►

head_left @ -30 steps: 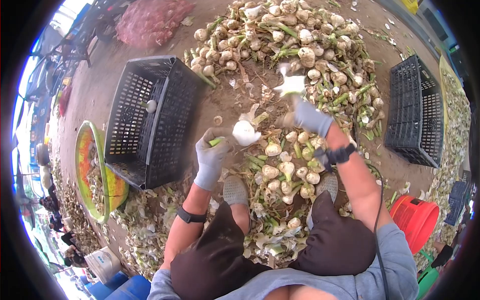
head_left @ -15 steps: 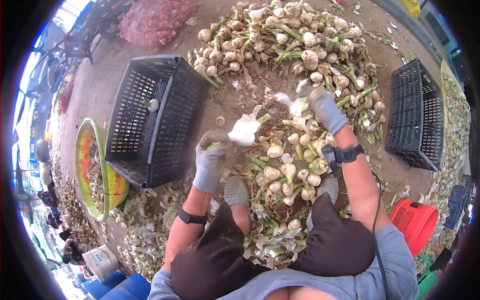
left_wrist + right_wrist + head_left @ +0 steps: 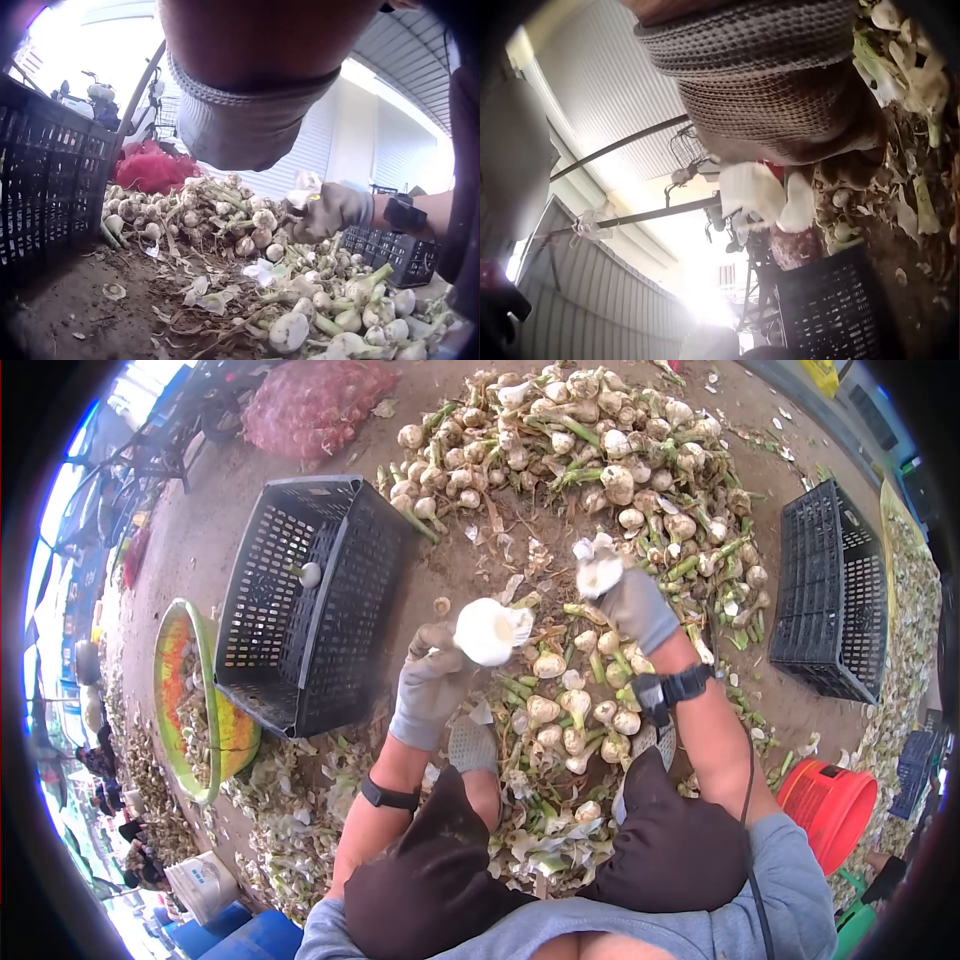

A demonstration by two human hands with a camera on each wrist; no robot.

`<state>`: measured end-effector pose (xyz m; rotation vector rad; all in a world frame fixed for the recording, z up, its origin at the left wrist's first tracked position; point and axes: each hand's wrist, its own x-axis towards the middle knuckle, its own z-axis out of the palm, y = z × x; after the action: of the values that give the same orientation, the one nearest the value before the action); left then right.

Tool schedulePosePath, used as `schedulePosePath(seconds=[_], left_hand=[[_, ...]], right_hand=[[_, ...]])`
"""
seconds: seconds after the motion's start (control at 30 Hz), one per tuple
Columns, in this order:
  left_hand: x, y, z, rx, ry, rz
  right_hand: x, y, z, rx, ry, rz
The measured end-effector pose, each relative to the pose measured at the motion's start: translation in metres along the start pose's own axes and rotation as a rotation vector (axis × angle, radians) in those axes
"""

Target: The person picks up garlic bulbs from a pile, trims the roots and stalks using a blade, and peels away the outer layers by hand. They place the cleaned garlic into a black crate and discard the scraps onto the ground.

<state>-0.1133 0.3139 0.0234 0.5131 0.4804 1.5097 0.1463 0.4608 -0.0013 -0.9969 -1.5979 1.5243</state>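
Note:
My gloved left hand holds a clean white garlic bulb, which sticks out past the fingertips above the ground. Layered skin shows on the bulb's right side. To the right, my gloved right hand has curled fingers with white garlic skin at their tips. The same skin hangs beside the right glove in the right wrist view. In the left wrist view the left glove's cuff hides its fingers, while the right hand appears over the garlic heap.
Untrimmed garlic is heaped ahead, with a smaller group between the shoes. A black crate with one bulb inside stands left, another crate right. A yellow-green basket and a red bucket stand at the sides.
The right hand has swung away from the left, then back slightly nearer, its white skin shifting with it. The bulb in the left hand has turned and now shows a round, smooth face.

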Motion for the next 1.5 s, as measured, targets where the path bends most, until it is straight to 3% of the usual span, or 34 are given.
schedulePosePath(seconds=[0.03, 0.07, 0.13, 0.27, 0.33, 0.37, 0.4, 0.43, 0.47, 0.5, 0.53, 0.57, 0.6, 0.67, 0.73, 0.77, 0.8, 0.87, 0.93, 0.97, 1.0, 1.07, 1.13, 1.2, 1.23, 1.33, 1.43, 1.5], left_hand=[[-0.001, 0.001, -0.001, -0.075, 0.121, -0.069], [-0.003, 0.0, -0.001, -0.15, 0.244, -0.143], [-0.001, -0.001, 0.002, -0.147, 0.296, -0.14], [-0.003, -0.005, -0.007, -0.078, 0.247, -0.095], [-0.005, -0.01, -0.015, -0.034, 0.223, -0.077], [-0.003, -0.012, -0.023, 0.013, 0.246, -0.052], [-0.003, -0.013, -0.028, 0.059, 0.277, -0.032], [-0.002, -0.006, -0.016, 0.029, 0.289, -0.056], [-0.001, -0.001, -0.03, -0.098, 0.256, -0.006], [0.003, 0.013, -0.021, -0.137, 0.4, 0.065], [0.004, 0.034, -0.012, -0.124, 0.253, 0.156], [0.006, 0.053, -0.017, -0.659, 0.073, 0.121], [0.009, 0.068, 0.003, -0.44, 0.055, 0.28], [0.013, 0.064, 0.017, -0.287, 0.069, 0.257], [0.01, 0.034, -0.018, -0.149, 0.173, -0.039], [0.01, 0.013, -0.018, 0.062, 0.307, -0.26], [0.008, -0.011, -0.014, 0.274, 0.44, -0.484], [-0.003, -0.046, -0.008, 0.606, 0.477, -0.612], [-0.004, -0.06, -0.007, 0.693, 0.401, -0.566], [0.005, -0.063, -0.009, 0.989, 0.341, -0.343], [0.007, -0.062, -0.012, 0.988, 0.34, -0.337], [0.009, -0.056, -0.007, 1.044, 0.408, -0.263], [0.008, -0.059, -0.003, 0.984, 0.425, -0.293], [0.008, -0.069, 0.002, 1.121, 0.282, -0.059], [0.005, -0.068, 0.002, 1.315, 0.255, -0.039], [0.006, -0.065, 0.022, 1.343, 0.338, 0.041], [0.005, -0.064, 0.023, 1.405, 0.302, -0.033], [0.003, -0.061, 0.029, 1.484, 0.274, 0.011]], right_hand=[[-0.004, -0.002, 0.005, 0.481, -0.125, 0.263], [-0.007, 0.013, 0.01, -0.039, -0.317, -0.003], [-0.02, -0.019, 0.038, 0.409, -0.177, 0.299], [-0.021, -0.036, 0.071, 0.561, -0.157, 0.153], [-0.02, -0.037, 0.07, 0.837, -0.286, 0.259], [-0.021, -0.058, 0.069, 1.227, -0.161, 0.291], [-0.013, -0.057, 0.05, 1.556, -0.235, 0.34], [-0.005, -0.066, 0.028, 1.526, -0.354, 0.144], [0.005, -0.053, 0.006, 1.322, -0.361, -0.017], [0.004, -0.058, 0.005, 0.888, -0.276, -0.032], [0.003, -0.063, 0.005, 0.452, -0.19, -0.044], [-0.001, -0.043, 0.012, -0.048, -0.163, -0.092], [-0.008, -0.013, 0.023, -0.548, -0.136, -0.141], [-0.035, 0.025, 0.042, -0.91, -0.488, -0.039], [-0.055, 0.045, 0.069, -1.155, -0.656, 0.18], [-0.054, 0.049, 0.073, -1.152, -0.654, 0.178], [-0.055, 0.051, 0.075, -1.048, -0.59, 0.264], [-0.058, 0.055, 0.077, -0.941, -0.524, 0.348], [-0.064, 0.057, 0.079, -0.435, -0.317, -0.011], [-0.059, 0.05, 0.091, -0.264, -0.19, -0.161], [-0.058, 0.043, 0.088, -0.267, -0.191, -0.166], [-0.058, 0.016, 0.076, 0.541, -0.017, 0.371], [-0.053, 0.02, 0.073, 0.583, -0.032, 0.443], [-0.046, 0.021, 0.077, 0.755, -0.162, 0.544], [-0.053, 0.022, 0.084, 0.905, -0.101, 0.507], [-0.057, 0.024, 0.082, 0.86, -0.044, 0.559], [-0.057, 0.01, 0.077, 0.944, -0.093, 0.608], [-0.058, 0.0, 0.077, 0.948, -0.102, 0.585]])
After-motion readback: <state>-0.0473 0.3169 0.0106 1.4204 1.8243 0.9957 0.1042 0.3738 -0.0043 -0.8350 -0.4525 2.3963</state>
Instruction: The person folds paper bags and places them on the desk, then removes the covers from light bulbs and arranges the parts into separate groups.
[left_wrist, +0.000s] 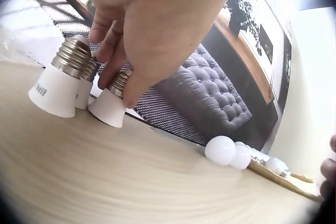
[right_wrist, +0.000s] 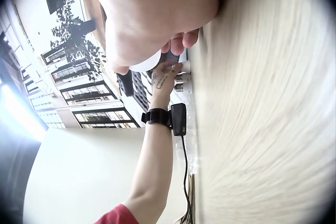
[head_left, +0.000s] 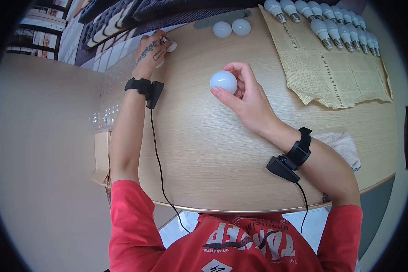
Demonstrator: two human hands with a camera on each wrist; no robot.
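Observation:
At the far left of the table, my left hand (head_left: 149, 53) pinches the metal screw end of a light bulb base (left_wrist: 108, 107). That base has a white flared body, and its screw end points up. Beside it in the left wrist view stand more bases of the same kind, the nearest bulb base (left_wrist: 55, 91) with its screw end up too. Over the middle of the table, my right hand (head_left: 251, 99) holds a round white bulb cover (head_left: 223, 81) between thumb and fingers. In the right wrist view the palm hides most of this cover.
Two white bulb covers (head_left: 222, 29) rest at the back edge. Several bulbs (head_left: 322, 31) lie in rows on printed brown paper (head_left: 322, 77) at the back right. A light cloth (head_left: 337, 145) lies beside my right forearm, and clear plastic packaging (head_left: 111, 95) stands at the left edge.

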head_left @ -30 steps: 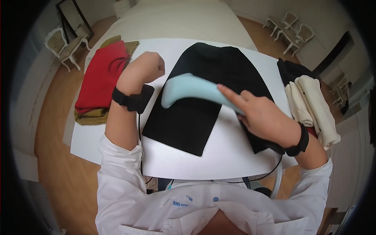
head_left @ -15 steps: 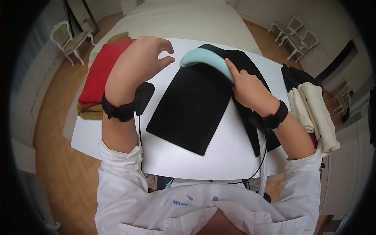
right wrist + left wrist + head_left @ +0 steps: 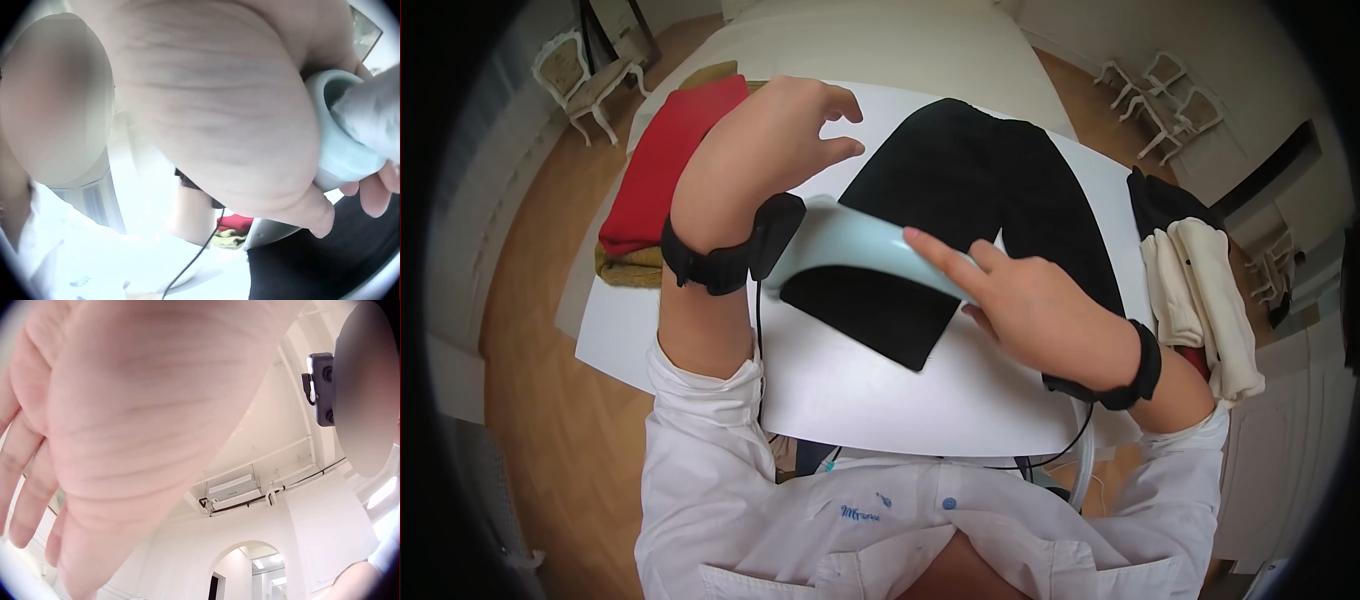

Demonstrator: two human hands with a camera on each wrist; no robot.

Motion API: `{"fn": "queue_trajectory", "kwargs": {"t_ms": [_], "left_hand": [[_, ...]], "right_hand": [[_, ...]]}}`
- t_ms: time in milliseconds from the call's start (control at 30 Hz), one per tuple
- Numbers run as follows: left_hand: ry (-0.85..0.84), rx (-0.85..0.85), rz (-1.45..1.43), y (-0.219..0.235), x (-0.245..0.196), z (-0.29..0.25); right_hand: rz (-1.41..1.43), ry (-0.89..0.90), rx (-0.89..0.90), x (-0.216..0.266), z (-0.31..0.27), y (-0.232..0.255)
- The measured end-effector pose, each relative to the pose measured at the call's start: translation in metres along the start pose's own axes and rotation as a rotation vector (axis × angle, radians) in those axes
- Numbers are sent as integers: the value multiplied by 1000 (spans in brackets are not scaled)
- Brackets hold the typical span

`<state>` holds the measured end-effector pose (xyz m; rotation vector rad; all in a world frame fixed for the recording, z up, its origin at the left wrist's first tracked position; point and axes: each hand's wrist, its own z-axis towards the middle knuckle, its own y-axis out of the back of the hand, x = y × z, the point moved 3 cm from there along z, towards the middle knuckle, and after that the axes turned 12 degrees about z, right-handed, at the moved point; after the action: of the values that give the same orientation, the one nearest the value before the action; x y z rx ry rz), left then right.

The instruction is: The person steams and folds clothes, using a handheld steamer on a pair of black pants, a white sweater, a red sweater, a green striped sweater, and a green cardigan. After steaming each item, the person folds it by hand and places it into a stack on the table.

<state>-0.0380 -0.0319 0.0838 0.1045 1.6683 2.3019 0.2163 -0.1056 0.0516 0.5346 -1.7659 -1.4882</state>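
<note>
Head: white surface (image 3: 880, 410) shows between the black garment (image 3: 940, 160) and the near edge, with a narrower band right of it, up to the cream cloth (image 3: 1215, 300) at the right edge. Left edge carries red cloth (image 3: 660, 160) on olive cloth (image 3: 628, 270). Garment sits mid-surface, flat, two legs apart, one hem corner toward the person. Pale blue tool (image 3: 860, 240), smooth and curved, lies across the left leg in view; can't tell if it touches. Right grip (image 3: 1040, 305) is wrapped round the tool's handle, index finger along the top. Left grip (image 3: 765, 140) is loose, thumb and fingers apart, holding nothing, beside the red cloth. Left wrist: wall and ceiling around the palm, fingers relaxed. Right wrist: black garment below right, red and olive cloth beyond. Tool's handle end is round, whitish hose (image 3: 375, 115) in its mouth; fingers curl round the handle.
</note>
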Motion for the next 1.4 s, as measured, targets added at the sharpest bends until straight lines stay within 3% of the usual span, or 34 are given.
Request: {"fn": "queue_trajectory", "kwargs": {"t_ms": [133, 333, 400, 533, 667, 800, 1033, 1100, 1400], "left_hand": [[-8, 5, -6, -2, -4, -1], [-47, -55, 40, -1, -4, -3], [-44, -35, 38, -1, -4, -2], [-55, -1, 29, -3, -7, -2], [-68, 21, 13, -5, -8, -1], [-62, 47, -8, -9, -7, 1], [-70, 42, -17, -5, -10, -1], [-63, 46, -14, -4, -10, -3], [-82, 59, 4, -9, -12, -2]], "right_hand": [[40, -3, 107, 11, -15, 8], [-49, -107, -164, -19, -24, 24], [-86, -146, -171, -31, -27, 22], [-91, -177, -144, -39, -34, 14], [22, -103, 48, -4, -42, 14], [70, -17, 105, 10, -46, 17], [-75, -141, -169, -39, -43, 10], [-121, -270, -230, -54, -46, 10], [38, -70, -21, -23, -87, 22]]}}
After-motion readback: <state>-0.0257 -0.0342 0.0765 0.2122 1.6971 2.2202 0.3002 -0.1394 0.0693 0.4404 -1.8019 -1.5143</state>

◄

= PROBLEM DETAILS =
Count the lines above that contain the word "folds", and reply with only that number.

= REPLY TO THE TASK =
2